Kids learn to identify found treasures at ‘natural history roadshow’

    A roadshow came to Philadelphia over the weekend–but there wasn’t an antique vase or impressionist painting in sight.  It was a natural history roadshow for kids at the Wagner Free Institute of Science.

    Kids brought rocks, fossils and insects they had found on the beach or in their backyards to be identified by scientists.

    Eight-year-old Jane Cohen came from Moorestown, N.J., armed with a Ziploc bag full of treasures– a shell, fool’s gold, a piece of slate, and a purple rock. The assembled experts told her it was quartz.

    “I learned that what makes it purple is the iron mixed with the quartz,” Cohen said. “So it’s not much different from regular quartz it just has a little iron in it.”
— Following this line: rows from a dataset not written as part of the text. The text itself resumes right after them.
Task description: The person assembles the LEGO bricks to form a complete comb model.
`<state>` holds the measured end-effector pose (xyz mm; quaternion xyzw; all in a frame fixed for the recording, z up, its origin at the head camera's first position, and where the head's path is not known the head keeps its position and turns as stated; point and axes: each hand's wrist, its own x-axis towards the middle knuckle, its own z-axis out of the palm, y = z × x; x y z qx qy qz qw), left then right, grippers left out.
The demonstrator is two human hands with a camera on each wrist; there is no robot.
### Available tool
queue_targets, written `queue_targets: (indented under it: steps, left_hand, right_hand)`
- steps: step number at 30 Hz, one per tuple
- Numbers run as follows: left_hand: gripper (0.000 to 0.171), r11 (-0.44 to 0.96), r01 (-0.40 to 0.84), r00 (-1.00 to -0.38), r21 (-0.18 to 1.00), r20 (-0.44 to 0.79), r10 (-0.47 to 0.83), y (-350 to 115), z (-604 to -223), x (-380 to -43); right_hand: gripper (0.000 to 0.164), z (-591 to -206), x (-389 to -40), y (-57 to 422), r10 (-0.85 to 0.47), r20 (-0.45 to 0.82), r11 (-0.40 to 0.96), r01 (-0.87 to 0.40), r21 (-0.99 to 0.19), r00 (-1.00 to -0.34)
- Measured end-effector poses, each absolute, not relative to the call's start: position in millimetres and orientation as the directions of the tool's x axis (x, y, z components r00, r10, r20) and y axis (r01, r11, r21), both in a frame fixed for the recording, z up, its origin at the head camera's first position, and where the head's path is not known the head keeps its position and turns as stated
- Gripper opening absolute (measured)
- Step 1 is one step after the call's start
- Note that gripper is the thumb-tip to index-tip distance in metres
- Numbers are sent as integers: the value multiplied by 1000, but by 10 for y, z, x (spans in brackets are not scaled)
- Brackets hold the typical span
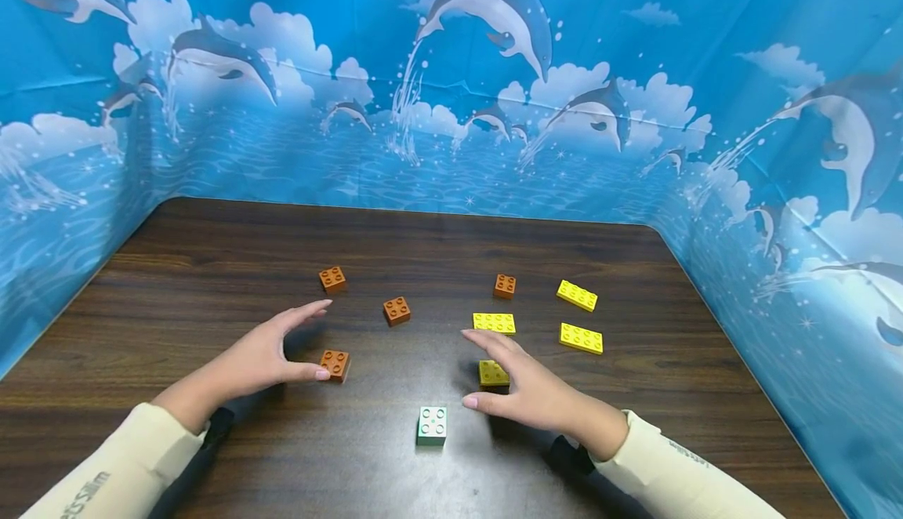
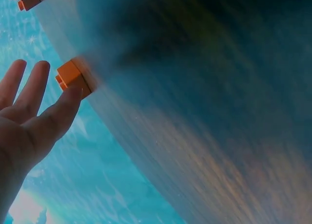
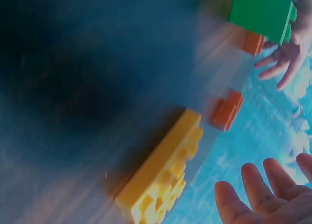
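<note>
My left hand (image 1: 257, 354) hovers over the left of the table, fingers spread and nothing held. Its thumb tip overlaps the edge of an orange brick (image 1: 335, 364) in the head view. My right hand (image 1: 525, 390) is over the right middle, thumb and fingers apart, holding nothing. Partly hidden behind it is a yellow brick (image 1: 492, 373); a second yellow brick (image 1: 494, 323) lies just beyond its fingertips. Between the hands, nearer to me, stands a green brick (image 1: 432, 426), which shows large in the right wrist view.
Farther back lie orange bricks (image 1: 332, 279), (image 1: 397, 310) and another orange brick (image 1: 504, 286). At the right are a yellow brick (image 1: 577, 295) and another yellow brick (image 1: 582, 338). A blue dolphin-print curtain (image 1: 437, 166) surrounds the dark wooden table (image 1: 247, 244).
</note>
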<state>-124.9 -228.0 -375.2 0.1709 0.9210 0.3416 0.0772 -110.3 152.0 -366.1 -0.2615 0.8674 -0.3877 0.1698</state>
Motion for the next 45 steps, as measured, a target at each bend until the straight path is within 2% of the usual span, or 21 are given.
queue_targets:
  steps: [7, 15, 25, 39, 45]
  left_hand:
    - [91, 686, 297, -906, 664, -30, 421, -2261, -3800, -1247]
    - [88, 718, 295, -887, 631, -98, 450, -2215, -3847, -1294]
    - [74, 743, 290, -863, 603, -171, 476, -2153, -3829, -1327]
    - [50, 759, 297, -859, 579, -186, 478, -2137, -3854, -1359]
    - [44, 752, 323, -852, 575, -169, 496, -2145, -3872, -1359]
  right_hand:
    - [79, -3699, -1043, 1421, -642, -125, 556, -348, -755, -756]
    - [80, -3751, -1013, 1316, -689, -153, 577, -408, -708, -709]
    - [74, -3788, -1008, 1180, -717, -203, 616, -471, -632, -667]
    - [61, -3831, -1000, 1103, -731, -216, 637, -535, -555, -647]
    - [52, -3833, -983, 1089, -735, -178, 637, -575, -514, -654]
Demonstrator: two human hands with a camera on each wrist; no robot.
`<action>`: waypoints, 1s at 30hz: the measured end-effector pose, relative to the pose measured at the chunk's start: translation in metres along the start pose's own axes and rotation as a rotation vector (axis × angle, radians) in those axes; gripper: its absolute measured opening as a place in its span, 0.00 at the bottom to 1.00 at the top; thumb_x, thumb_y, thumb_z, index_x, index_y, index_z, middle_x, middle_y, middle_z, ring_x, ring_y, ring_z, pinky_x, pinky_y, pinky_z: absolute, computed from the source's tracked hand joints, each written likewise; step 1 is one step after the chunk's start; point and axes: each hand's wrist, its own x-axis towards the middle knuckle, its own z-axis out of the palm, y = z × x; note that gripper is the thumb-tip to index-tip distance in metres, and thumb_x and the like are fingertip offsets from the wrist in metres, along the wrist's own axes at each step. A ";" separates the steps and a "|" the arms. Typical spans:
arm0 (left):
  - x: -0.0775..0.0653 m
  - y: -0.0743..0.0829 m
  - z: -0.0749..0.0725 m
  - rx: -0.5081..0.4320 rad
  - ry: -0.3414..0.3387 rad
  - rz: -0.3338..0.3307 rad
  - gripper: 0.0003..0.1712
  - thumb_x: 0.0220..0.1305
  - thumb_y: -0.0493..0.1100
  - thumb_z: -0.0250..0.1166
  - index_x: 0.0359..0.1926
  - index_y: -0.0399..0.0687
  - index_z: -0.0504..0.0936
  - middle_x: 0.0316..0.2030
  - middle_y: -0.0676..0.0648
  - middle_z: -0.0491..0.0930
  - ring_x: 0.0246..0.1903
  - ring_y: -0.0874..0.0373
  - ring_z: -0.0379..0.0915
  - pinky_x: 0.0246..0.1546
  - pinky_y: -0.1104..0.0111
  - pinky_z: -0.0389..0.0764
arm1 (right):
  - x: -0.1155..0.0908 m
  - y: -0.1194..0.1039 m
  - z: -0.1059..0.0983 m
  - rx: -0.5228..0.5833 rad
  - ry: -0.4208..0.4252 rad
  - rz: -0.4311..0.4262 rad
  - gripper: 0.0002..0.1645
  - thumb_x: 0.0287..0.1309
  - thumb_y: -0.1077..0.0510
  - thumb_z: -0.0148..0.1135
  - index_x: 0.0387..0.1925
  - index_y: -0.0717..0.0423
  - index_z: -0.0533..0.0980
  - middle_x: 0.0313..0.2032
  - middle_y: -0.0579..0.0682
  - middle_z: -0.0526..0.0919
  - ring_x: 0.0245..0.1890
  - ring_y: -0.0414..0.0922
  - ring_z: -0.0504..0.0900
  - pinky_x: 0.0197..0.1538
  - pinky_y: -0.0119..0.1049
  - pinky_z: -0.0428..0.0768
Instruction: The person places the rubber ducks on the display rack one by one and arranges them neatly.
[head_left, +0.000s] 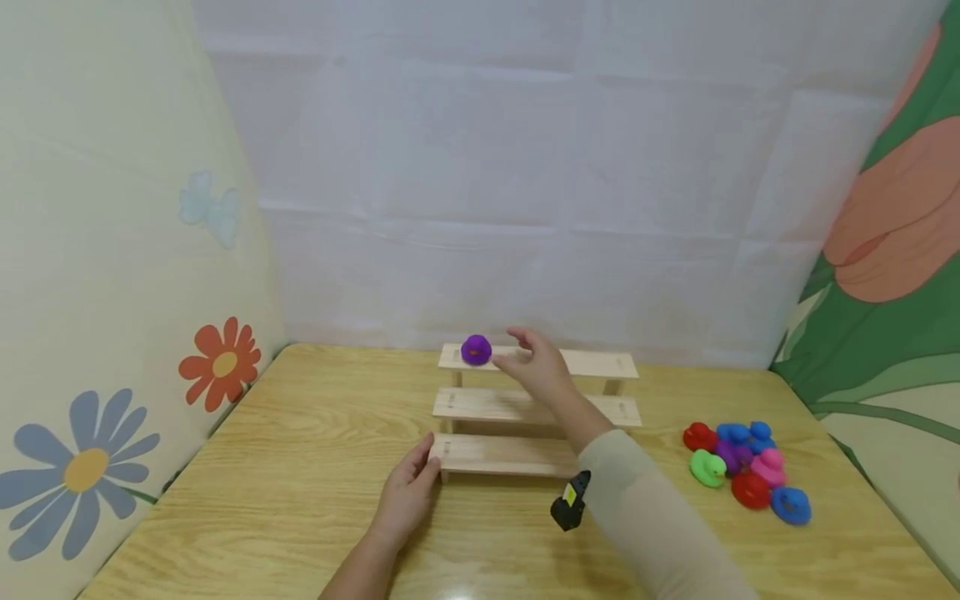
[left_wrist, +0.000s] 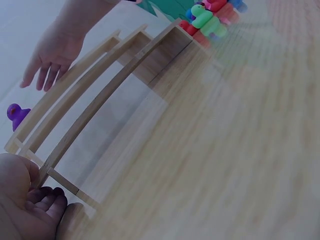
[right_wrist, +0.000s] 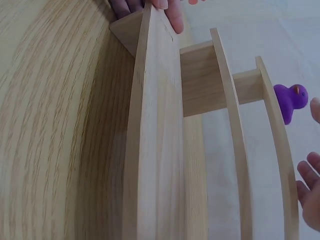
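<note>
A three-tier wooden shelf (head_left: 517, 454) stands on the table, its steps rising toward the back. On the top step's left end sits a purple rubber duck (head_left: 476, 350), also seen in the left wrist view as a purple duck (left_wrist: 18, 116) upright on the board. My right hand (head_left: 538, 367) hovers just right of this duck, thumb and fingers apart with nothing between them. The left hand (head_left: 408, 492) grips the left end of the lowest step; in the right wrist view, its fingers (right_wrist: 174, 15) lie over and under that board's end.
Right of the shelf, several rubber ducks lie clustered, among them a green duck (head_left: 707, 468), a pink duck (head_left: 769, 467) and a blue duck (head_left: 791, 505). A white cloth (head_left: 465, 167) hangs behind the table (head_left: 300, 467). A black device (head_left: 570, 502) is on the right wrist.
</note>
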 end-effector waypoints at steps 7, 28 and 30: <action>-0.001 0.002 0.000 0.001 -0.001 0.003 0.29 0.75 0.38 0.49 0.72 0.31 0.57 0.72 0.32 0.58 0.73 0.40 0.53 0.73 0.49 0.58 | -0.009 0.012 -0.022 0.020 0.008 0.027 0.38 0.57 0.49 0.69 0.67 0.52 0.68 0.68 0.56 0.70 0.70 0.54 0.66 0.74 0.51 0.65; 0.001 0.001 -0.001 0.011 0.000 -0.018 0.29 0.75 0.39 0.49 0.72 0.33 0.58 0.72 0.34 0.58 0.73 0.41 0.52 0.74 0.49 0.57 | -0.064 0.043 -0.077 -0.032 0.126 -0.030 0.32 0.60 0.54 0.68 0.64 0.58 0.71 0.64 0.59 0.73 0.66 0.57 0.70 0.71 0.55 0.69; 0.002 0.000 0.000 0.010 0.000 -0.021 0.29 0.75 0.39 0.50 0.72 0.33 0.58 0.72 0.34 0.58 0.73 0.41 0.52 0.74 0.49 0.58 | -0.069 0.045 -0.083 -0.025 0.142 -0.022 0.31 0.60 0.55 0.68 0.63 0.59 0.71 0.64 0.59 0.73 0.66 0.57 0.70 0.71 0.55 0.68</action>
    Museum educator Jessica Bachrach said the event is meant to show kids things they are already doing, like collecting rocks and shells, is in fact science. She also hoped to encourage in kids the same kind of curiosity that the museum’s namesake, William Wagner, showed when he was young. 

    “The story, at least that I’ve heard, is that he kept tearing holes in his pockets because of all the rocks and things that he’d put in,” Bachrach said. “So his mom sewed supports into the bottom of his pockets to keep them from wearing out.”

    Paul Callomon, a mollusk expert at the Academy of Natural Sciences who helped identify specimens, said he hoped he served as more than a walking encyclopedia to the kids.

    “The great value of these sessions is that not so much that kids come in and get an exact identification of the stuff that they’ve found,” Callomon said. “It’s that they come in and get shown how to guess towards an answer.”

    The experts said the best finds of the day were some opal picked up at a rock field on the Arizona-New Mexico border and a 70-million year old fossil of a sea urchin from the South of England. The most disappointing? A lump of coal.